**DATA SECTION**
+ + + + + + +
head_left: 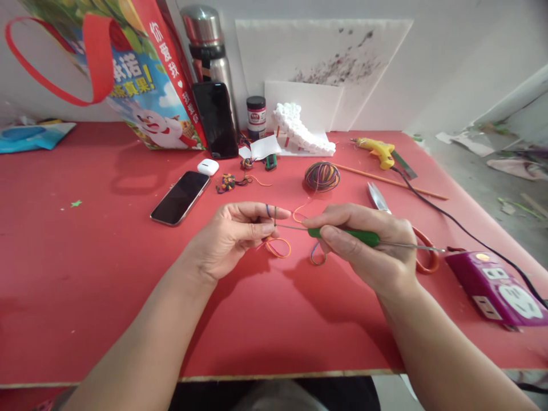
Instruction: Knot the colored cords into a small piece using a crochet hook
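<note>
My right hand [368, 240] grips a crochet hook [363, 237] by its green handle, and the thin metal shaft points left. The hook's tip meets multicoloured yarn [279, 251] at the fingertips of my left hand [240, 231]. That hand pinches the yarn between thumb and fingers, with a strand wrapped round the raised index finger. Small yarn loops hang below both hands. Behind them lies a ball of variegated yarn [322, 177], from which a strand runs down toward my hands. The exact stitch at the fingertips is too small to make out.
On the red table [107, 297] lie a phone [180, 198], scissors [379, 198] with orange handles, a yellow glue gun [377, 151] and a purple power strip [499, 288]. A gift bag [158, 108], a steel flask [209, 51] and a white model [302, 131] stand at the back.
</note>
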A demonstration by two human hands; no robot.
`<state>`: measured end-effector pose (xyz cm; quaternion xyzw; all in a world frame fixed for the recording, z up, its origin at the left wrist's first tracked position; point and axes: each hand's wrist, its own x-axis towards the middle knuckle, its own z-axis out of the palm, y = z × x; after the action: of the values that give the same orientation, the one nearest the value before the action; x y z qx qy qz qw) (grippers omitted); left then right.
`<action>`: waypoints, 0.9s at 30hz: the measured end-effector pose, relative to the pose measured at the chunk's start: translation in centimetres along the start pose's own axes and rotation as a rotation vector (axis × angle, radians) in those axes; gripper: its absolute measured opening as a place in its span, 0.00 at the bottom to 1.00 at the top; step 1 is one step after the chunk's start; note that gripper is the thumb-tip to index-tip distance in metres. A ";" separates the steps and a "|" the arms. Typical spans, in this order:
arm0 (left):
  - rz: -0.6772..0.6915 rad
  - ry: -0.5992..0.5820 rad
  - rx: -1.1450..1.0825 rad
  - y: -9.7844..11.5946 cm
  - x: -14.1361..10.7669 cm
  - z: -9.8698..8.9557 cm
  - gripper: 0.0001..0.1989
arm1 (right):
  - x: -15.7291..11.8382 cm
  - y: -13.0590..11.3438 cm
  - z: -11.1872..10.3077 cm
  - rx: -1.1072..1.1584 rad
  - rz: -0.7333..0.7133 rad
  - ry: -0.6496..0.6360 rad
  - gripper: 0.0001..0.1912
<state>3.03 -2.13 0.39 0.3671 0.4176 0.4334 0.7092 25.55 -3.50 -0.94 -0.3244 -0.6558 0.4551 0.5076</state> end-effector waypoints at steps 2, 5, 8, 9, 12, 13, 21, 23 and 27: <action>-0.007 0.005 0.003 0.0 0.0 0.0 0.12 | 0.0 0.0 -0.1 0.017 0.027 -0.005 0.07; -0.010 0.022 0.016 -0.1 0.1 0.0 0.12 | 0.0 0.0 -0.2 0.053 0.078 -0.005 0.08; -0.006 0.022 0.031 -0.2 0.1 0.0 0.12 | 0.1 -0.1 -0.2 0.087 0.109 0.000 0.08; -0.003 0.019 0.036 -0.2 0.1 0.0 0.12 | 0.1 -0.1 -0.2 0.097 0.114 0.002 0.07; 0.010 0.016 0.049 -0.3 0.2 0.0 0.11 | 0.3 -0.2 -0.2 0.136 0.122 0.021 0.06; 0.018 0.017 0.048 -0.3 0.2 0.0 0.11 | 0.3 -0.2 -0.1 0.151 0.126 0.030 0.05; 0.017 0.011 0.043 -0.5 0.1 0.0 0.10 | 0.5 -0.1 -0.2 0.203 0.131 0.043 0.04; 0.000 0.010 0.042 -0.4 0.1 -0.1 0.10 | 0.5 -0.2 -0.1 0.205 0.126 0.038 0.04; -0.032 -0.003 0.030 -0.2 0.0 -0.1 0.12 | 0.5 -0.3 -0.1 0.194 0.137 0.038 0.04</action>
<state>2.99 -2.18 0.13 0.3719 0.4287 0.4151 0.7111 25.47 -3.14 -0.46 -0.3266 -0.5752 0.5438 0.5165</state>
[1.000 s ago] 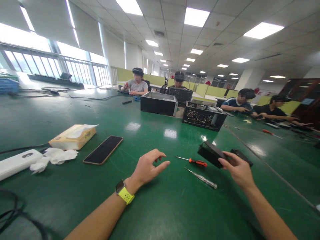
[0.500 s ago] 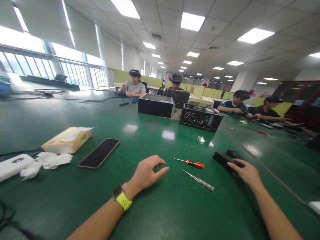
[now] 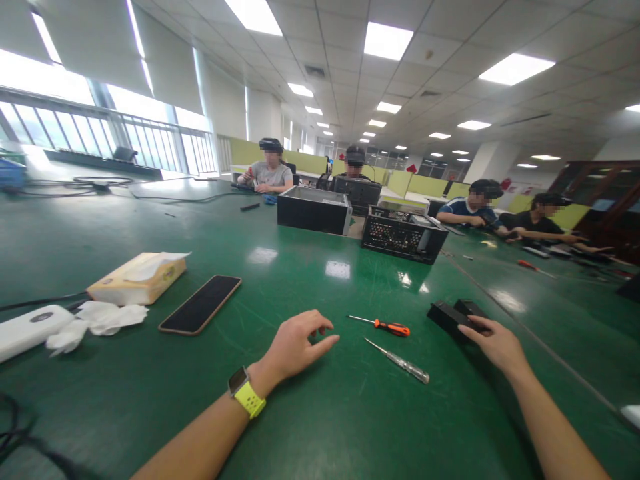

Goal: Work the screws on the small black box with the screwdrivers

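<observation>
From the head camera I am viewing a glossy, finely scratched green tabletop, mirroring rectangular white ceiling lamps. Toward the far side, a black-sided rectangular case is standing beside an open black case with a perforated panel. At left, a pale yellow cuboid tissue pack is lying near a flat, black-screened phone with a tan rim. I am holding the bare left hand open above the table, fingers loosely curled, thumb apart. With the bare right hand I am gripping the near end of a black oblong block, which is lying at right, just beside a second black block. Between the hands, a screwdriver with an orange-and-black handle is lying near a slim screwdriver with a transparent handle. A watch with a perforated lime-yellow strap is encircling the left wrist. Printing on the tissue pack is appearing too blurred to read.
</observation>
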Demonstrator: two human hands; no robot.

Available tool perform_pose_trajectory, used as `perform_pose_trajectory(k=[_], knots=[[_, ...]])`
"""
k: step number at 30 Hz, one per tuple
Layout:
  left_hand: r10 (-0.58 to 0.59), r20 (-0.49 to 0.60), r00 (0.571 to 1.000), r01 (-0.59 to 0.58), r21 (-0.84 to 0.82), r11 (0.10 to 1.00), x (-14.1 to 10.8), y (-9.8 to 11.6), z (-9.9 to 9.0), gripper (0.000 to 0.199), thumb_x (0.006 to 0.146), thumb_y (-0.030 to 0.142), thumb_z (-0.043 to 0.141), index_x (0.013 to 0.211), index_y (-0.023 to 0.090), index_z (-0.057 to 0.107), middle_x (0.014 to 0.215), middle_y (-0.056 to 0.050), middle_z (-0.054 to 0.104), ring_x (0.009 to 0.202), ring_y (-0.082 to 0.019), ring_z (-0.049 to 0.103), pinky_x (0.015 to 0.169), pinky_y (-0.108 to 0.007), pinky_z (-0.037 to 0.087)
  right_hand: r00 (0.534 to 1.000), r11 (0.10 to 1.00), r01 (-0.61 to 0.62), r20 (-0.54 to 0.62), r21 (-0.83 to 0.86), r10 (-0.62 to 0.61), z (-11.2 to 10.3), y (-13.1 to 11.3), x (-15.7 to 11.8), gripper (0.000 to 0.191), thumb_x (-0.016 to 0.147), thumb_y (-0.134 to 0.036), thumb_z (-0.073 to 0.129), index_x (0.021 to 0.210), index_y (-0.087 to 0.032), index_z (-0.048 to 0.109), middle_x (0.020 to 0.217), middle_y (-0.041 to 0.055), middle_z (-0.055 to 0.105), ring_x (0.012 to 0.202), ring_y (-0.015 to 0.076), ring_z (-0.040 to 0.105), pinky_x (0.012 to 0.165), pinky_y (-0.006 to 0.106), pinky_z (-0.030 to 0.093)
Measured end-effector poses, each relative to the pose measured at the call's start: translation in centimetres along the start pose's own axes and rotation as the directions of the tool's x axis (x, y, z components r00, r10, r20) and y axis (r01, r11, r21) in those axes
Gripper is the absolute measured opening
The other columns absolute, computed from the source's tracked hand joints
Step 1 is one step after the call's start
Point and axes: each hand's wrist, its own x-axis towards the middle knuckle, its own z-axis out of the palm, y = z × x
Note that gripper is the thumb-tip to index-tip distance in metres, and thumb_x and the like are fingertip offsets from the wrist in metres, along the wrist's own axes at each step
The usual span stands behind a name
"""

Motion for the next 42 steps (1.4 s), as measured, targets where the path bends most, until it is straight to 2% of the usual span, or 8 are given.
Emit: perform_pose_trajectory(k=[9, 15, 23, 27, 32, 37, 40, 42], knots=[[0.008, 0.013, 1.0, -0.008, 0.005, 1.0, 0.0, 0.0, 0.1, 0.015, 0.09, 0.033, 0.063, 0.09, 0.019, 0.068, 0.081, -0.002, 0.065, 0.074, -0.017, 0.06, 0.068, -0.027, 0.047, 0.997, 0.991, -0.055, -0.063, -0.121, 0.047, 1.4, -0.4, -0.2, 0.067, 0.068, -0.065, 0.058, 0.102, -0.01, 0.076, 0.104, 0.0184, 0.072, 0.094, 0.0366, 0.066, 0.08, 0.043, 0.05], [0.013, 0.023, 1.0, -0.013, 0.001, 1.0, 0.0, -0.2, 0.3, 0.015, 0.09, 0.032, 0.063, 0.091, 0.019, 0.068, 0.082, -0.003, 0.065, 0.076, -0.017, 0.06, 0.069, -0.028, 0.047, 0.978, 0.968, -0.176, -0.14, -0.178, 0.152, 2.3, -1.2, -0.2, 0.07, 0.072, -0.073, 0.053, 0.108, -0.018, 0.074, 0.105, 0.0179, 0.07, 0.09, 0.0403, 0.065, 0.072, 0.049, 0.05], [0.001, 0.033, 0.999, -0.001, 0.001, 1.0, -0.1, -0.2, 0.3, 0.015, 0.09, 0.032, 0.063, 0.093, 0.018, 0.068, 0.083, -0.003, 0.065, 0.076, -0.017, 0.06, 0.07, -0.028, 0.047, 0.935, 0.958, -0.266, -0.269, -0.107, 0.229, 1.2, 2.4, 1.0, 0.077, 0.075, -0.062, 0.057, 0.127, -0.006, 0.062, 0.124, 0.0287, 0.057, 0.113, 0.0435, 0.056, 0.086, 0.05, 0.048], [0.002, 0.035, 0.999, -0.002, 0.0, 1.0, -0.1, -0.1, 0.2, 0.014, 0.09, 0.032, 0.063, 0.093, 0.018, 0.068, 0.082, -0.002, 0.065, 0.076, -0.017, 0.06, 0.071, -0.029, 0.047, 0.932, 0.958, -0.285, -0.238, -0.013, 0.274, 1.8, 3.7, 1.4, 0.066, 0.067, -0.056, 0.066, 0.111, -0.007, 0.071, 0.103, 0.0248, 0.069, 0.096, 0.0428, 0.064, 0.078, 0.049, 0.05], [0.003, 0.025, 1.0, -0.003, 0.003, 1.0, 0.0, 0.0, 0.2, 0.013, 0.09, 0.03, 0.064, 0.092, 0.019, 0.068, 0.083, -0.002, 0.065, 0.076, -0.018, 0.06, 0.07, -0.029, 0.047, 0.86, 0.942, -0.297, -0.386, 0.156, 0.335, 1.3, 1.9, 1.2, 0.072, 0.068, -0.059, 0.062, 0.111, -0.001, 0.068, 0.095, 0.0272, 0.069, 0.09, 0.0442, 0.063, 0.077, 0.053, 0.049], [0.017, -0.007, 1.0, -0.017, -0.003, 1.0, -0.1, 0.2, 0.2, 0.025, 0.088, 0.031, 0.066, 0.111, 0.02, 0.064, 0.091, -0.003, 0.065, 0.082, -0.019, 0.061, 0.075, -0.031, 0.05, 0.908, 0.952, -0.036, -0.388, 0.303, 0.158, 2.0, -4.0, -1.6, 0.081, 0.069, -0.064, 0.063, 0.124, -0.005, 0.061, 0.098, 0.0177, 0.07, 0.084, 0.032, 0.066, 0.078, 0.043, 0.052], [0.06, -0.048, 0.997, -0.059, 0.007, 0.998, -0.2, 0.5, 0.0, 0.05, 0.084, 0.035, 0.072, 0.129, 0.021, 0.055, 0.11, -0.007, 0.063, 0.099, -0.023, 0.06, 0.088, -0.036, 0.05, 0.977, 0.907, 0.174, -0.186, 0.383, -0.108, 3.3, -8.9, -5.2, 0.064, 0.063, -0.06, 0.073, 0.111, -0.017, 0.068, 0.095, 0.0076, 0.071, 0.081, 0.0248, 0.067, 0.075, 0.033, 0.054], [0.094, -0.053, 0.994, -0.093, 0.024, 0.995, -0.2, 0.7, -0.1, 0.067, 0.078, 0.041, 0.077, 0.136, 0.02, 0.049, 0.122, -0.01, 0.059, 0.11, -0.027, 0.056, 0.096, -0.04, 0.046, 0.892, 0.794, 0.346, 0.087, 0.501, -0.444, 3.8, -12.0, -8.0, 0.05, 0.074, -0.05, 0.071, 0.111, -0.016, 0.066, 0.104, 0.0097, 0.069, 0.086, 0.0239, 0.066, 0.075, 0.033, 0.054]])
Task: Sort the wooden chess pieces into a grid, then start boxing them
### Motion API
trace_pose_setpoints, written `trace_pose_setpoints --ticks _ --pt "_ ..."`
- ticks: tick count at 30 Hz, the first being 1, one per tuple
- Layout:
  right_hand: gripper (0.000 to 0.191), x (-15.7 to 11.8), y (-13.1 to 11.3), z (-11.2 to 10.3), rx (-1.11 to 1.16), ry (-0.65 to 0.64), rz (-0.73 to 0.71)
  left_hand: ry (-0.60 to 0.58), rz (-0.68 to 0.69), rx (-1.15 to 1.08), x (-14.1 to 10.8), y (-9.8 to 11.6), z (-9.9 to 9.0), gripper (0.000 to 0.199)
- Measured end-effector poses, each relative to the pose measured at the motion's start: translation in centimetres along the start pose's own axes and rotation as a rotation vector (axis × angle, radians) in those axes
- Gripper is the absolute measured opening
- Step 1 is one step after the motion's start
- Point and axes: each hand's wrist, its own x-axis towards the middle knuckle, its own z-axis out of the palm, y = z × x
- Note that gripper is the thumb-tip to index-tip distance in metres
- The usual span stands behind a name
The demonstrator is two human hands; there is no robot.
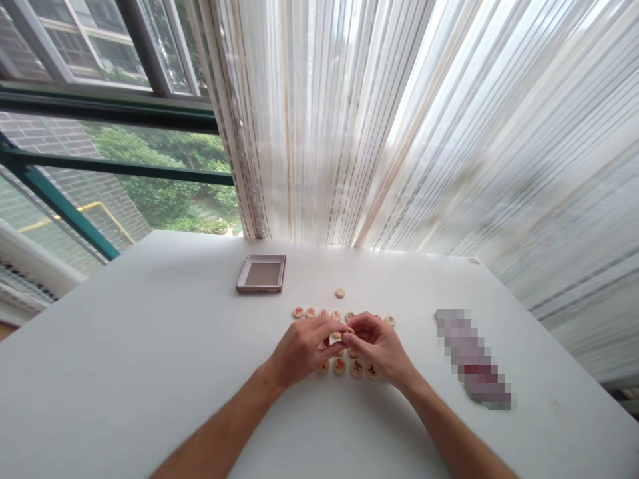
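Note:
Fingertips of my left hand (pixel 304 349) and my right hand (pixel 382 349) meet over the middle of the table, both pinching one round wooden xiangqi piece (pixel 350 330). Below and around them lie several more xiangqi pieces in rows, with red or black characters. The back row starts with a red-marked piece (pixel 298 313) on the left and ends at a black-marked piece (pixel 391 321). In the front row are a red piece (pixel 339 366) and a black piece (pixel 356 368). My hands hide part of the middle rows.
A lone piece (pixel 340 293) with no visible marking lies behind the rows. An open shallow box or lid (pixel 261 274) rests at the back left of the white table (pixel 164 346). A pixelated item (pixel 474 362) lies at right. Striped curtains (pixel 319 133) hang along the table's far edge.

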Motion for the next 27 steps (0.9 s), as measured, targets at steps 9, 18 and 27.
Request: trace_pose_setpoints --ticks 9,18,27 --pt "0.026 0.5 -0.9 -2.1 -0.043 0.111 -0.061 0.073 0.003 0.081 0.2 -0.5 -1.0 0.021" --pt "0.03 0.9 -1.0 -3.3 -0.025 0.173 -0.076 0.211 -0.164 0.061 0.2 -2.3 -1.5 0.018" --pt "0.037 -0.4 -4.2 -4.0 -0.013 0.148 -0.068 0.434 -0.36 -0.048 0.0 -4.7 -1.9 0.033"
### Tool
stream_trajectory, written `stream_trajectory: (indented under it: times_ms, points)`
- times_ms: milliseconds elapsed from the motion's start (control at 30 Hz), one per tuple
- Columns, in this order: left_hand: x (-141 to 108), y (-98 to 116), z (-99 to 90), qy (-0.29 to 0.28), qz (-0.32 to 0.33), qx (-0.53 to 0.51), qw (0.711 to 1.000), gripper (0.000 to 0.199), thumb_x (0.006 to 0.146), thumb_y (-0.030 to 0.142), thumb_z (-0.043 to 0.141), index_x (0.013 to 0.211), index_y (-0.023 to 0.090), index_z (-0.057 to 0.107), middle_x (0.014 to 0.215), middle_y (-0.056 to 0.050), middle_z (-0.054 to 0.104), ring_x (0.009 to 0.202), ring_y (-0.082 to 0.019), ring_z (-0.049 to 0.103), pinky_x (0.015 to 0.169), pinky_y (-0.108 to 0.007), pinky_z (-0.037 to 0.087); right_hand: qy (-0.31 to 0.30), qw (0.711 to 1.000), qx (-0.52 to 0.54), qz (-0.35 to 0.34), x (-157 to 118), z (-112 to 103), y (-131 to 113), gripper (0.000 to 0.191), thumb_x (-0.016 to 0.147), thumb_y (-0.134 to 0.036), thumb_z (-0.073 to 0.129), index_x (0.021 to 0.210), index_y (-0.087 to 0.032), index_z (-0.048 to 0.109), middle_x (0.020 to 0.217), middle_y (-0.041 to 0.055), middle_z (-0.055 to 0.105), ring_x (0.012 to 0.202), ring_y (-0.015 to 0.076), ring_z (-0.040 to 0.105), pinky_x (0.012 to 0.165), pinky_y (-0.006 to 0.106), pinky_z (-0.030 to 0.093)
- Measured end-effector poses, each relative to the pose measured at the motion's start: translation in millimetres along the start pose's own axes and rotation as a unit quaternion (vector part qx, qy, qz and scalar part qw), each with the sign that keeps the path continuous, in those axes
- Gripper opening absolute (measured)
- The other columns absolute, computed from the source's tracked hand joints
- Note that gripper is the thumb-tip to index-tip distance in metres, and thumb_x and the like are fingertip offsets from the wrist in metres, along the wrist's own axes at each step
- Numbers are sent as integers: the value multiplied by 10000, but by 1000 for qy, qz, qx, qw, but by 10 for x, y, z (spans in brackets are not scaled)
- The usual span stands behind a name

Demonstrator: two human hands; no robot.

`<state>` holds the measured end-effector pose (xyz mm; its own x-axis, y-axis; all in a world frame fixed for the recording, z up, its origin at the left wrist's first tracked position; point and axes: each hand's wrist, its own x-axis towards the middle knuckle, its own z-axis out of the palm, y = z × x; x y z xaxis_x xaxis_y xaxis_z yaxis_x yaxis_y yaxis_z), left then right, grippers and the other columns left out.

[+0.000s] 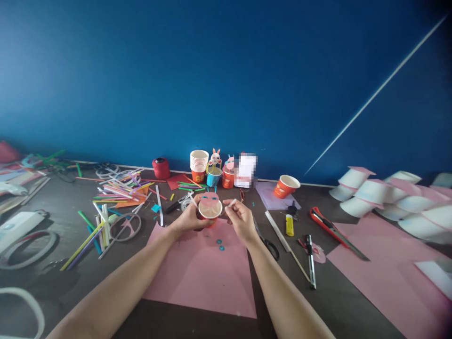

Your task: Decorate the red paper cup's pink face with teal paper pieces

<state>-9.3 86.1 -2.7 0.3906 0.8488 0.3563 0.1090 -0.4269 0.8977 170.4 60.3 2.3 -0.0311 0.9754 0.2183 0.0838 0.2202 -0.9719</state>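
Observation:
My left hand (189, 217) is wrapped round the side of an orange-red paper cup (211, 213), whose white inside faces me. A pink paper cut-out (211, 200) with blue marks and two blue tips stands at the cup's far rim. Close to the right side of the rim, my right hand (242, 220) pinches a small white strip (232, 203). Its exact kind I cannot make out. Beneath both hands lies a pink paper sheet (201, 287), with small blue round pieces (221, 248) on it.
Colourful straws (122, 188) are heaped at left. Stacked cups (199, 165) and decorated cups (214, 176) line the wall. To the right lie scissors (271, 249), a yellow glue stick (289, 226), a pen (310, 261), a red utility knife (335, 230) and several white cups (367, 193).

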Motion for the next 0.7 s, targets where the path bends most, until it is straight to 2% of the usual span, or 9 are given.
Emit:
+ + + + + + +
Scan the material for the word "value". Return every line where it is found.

**ANSWER TO THE PROBLEM**
`<state>`: measured end-effector pose (xyz cm; quaternion xyzw; all in a world frame fixed for the recording, z up, its origin at the left wrist's first tracked position; point and axes: each hand's wrist, its own x-axis towards the middle knuckle, its own z-axis out of the palm, y = z × x; after the action: of the values that give the same orientation, the one nearest the value before the action; x y z qx qy qz qw) (grippers omitted); left then right.
- Numbers are sent as integers: the value multiplied by 10000, but by 1000 for qy, qz, qx, qw, but by 10 for x, y, z (spans in brackets are not scaled)

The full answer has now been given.